The other morning, while scrolling through social media for ideas on how to stop scrolling through social media, I read something uncomfortable with which I was reluctantly forced to agree. Someone had shared Jeremy Clarkson’s Sunday Times article about Brexit (he wrote that it “hasn’t made our lives better in any way that I can see”), with the message “this will do more to change more Brexiteer minds than a dozen well-argued articles in the New European”.
Not the most cheering thing for the editor of the New European to read, but Clarkson’s reach goes way beyond our own and includes many who don’t share our view of Europe and the world. On a different topic but for exactly the same reasons, it is also welcome and surprising to see Nigel Farage break with Donald Trump and declare that “Ukraine now joining Nato is almost an essential part of this peace deal”.
Also with a big reach and a political message is ITV’s detective series Unforgotten, which pulled in 3.3million viewers on its return last Sunday. Season six is unlikely to win the approval of Farage, given that its murder victim is a violent Brexiteer and one of the leading suspects a far right pundit on Britannia News, a close relative of his employer GB News.
When she starts to have moral qualms about the unalloyed hate the channel pumps out, one of her bosses tells her to be even more hateful or risk losing her job: “Tell them what they want to hear and believe or they’ll switch off.” This struck me as both unrealistic – as if the blank-faced ideologues on GB News would ever be struck by moral qualms! – and typical of the way this above-average thriller undermines its own messages by painting them in far too broad strokes.
Nevertheless, Unforgotten’s deserved popularity (it delivered the channel’s best viewing figures for a drama in 10 months, scoring a big ratings victory against the BBC’s expensive Miss Austen) means that the valid things it has to say about the chaos wrought by toxic men emboldened by toxic TV and toxic social media will be heard by millions of mainstream viewers. And that’s clearly what matters to its screenwriter, Chris Lang.
He has also done the very worthwhile job of upsetting GB News, whose website is running a story titled “ITV Unforgotten viewers ‘switch off’ as they slam ‘woke bulls***’ following controversial return” and whose social feeds are full of angry fans outraged that when co-lead Sinead Keenan was asked about the Brexit theme, she told an interviewer: “I am European. I personally think the UK is better in than out.

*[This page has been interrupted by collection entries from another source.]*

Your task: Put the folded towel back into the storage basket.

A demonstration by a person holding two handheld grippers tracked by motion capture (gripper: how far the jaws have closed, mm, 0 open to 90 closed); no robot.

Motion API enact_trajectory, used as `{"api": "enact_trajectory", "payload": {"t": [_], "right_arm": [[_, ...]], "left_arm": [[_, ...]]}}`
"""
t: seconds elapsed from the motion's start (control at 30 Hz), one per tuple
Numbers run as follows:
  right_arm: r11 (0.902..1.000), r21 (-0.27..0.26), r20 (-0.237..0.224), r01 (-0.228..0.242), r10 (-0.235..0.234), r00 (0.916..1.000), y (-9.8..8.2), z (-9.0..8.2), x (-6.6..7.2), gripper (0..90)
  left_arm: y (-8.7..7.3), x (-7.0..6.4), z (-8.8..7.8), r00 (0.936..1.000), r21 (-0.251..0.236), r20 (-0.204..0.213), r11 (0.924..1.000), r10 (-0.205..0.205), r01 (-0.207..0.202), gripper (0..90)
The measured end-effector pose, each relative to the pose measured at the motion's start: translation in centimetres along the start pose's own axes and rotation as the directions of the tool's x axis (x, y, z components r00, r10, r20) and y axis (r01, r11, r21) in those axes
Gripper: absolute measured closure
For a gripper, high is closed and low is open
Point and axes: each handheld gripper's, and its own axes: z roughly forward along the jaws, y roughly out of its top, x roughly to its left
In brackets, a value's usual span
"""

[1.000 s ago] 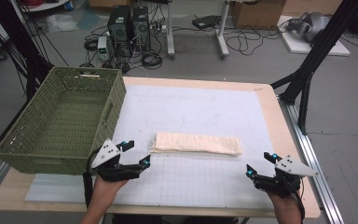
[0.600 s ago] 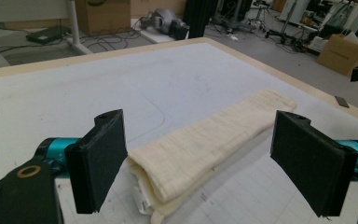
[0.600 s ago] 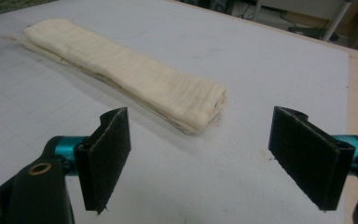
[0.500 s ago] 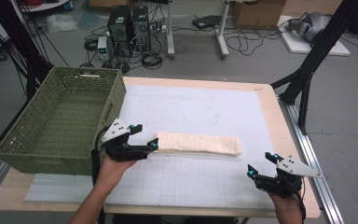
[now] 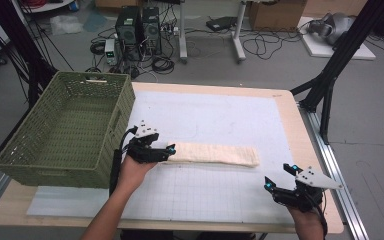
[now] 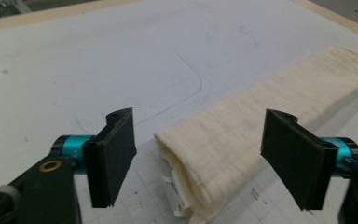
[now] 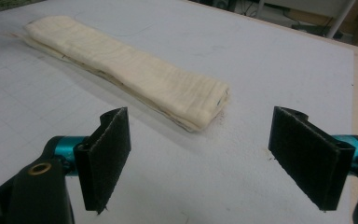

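A cream folded cloth (image 5: 214, 153) lies as a long strip across the middle of the white mat (image 5: 220, 115). My left gripper (image 5: 166, 151) sits at the strip's left end, open, its jaws either side of that end without closing on it. The left gripper view shows the cloth (image 6: 261, 116) and its white label running away between the open left gripper (image 6: 205, 156). My right gripper (image 5: 280, 175) hovers near the table's front right, open and holding nothing. In the right gripper view the cloth (image 7: 121, 70) lies ahead of the open right gripper (image 7: 205, 158), its near end a short way beyond the jaws.
A green woven basket (image 5: 65, 125) stands at the table's left edge, just left of my left hand. The wooden table rim (image 5: 290, 105) borders the mat. Computers and cables lie on the floor behind the table, and a black stand leg (image 5: 325, 95) rises at the right.
My left gripper has moved forward and right from the table's front edge to the cloth's left end. The right gripper has stayed in place. The cloth has not moved.
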Motion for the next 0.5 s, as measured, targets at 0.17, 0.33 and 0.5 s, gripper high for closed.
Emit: {"api": "enact_trajectory", "payload": {"t": [0.17,0.33,0.5], "right_arm": [[1.0000,-0.001,-0.002,0.002,-0.002,1.0000,0.0,0.0,0.1,19.4],[1.0000,0.002,-0.003,0.000,0.000,1.0000,-0.1,0.0,-0.1,19.4],[1.0000,0.002,0.000,-0.007,0.007,1.0000,-0.1,-0.1,-0.1,19.4]], "left_arm": [[-0.3,0.4,1.5,0.9987,0.034,-0.010,0.9981,-0.050,0.051,35.0],[-1.1,0.3,2.7,0.9988,0.119,-0.047,0.9928,-0.013,0.018,39.7],[-2.0,0.1,3.1,0.9980,0.163,-0.061,0.9866,0.016,-0.006,41.4]]}}
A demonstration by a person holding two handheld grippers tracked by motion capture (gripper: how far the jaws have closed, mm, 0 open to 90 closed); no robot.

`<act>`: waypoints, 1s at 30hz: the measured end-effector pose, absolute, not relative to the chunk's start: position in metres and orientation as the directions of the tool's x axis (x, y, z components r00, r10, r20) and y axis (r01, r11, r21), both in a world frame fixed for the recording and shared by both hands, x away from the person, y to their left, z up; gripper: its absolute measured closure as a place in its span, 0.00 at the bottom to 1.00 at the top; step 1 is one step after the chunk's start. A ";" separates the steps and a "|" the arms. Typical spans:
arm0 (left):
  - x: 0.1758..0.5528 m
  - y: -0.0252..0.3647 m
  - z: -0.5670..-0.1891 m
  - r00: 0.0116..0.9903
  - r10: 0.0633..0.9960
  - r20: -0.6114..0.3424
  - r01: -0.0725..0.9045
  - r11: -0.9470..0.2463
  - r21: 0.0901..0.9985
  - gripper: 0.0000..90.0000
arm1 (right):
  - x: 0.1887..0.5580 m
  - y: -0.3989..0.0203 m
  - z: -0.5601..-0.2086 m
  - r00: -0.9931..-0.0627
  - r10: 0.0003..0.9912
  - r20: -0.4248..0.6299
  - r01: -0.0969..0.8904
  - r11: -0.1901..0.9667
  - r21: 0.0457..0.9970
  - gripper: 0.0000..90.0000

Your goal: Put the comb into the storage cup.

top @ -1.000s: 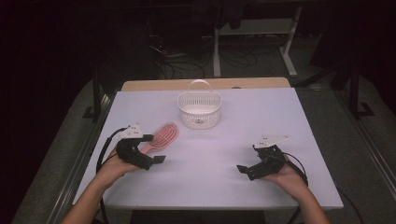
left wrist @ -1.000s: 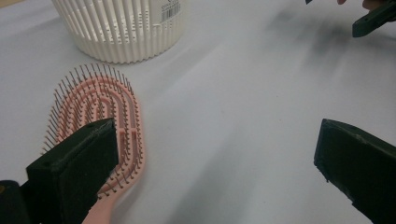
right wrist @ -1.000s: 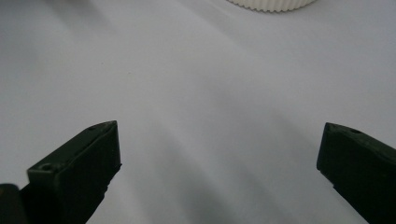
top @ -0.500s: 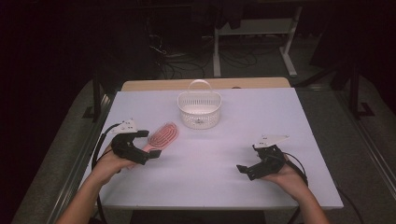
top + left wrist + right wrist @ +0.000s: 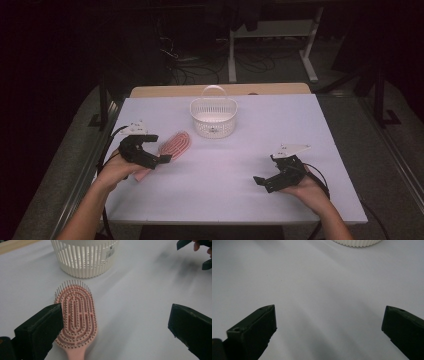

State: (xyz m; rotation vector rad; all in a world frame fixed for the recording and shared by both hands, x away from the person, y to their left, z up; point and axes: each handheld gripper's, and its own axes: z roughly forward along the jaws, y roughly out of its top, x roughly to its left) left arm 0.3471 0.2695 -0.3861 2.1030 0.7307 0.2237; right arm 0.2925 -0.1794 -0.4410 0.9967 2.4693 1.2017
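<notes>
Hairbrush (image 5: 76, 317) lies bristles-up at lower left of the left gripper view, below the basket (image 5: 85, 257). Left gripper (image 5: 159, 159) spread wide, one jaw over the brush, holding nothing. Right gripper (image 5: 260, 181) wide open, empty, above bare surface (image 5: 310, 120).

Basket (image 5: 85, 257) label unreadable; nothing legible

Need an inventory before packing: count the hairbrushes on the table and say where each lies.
1. The pink hairbrush lies bristles up on the table's left side, by the left gripper, short of the white basket. Whether the basket hides another can't be told.
</notes>
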 end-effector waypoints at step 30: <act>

My boys, who are nine and seven-and-a-half, have got Irish passports. They’re very lucky.”
Some furious viewers have even told GB News that Keenan’s DI Jessica James should be replaced by bringing back her predecessor Cassie Stuart; a tough ask since that character died in a car crash at the end of season four. It’s an Unforgotten plot point they seem to have forgotten – but when did logic ever come into it with this lot?